Non frequentavate la scuola?
«Non ne avevamo bisogno! Ce l’avevamo a domicilio! Quando qualcuno chiedeva a mamma perché non ci mandava a scuola, rispondeva: la natura educa e, quando i bambini vorranno andare, li manderò. Infatti proprio io una volta le dissi: le mie amiche vanno a scuola, ci voglio andare anch’io e così avvenne, andai direttamente in terza elementare».
Una genitrice davvero singolare...
«Molto religiosa, osservante e molto generosa. Noi eravamo poveri, ma lei non sentiva la necessità di possedere nulla, quel poco che avevamo in casa lo condividevamo. Nelle feste natalizie o pasquali invitava a mangiare da noi i bimbi dell’orfanotrofio, che si trovava vicino alla nostra modesta abitazione: ci stringevamo a tavola, stavamo tutti insieme felici e soddisfatti del non lauto pasto».
Come e quando è avvenuto il salto definitivo nel ruolo di attrice teatrale?
«Non avevo alcuna intenzione di fare il salto vicino a Paolo, avevo paura: era talmente più forte di me che il palcoscenico se lo mangiava. Quindi ho iniziato con un’esperienza da solista a Roma, nelle cantine off dei primi anni ‘70. Il mio esordio è stato da protagonista di un mio monologo, Liquidi, sulla condizione della donna: da un lato faceva ridere, dall’altro scandalizzava il pubblico, perché dalla mia bocca fuoriuscivano liquidi, sbavavo, e la gente inorridiva».
Una provocazione?
«Una forte provocazione in un teatrino d’avanguardia, l’Alberichino, ricavato da un vecchio garage, dove debuttò in quel periodo pure Roberto Benigni, che in verità voleva fare il cantante, suonava la chitarra, componeva canzoni buffe, volgari, appartenenti alla tradizione popolare toscana, contadina. Desiderava a tutti i costi ottenere un’audizione da Adriano Celentano, ma non credo che ci riuscì».
Poi, però, lei ha deciso di accettare il confronto scenico con suo fratello.

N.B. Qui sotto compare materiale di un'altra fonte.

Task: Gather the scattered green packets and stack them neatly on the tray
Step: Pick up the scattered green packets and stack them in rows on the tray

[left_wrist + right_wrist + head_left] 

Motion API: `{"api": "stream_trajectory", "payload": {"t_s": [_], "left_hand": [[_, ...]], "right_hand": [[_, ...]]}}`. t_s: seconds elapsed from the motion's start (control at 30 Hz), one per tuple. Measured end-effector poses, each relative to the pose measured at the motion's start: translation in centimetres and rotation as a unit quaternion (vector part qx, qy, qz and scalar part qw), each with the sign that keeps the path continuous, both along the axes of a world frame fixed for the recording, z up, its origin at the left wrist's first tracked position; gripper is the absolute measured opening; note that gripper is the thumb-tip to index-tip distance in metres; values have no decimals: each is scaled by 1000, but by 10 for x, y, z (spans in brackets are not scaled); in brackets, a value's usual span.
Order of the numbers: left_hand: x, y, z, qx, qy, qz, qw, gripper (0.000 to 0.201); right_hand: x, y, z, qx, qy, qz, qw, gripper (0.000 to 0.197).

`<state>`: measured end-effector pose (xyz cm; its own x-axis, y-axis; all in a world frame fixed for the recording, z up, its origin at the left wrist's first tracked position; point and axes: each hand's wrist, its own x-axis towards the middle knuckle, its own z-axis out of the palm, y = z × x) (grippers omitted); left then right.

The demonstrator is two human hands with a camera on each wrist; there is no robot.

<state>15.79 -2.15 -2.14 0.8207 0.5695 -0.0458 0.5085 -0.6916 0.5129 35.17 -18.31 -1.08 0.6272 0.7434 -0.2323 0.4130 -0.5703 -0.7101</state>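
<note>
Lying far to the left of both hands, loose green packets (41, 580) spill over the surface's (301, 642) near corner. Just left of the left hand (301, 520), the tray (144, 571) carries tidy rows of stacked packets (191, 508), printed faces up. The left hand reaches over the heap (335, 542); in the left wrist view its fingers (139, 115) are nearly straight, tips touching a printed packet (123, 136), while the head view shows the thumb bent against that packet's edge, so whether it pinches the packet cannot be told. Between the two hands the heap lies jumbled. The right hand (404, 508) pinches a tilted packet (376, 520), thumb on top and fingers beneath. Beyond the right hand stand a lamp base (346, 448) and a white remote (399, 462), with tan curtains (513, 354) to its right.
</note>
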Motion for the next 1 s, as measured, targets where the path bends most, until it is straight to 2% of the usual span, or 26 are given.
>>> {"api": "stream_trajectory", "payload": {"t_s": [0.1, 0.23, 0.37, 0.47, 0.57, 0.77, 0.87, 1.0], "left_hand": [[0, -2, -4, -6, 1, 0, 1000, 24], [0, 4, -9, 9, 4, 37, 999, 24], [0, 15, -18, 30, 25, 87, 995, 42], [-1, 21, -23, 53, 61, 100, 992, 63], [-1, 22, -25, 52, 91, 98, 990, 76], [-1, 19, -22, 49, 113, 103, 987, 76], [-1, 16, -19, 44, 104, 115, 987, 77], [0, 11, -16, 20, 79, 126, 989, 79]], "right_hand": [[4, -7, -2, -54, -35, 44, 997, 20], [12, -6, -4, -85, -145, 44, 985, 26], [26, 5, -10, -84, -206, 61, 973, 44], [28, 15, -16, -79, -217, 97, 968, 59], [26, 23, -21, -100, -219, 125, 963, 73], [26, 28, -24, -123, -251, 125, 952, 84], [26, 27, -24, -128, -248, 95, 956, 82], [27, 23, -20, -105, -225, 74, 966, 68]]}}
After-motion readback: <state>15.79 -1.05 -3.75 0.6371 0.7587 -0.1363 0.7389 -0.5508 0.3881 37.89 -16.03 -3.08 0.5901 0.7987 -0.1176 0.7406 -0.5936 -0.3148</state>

«La gioia di lavorare insieme era talmente affascinante per me, che ho superato tutti i timori del confronto. Amavamo gli stessi autori, per esempio Palazzeschi. Ci somigliavamo anche fisicamente, un’identità quasi imbarazzante che ci ha unito profondamente. Il nostro spettacolo più divertente, Cane e gatto, dove essendo io parecchio androgina, ci scambiavamo i ruoli tra maschio e femmina, giocavamo a fare io l’uomo, lui la donna. Infatti, non a caso, Federico Fellini, che aveva visto foto dello spettacolo, mi voleva far interpretare un travestito in Ginger e Fred. Andai da lui a Cinecittà, ma non accettai la proposta, proprio perché in quel periodo ero impegnata in teatro».
Se n’è pentita?
«Assolutamente no, ma ero contenta di averlo conosciuto di persona. Quello era un periodo ricco di incontri».
Per esempio?
«Alberto Moravia, un vero amico senza atteggiamenti da grande scrittore. Pasolini, uomo timido, riservato, ma quando parlava di letteratura lo ascoltavo a bocca aperta. Anna Magnani l’ho conosciuta quando veniva spesso a vedere gli spettacoli di Paolo e una volta mi disse una frase che mi è rimasta impressa: facciamo gli attori non per gli applausi, per il successo, ma per ricevere qualche bacio o carezza che da bambini ci sono mancati».
Nella vostra famiglia, com’è stata vissuta l’omosessualità di suo fratello, da lui coraggiosamente dichiarata?
«Le nostre sorelle maggiori lo hanno criticato, lui si è sentito tradito, tanto che le chiamava le “sorellastre”. Mamma era talmente aperta e geniale che accettava tutto, diceva: i miei figli sono intelligenti, faranno il meglio per sé stessi. Io l’ho ammirato: non era solo un grande artista, ma un uomo libero e di grande dirittura morale. Quando è mancato, il suo epitaffio poteva essere “scusate se faccio polvere”. Era dotato di un’ironia incontenibile, caustica come quella di Oscar Wilde».
E proprio con Wilde lei torna in palcoscenico, il 21 ottobre alla Sala Umberto, a Roma, nel ruolo di Lady Bracknell ne «L’importanza di chiamarsi Ernesto», con la regia di Geppy Gleijeses.
«Wilde era un dandy, amava ciò che disprezzava e il mio personaggio riflette tale intima, divertente contraddizione».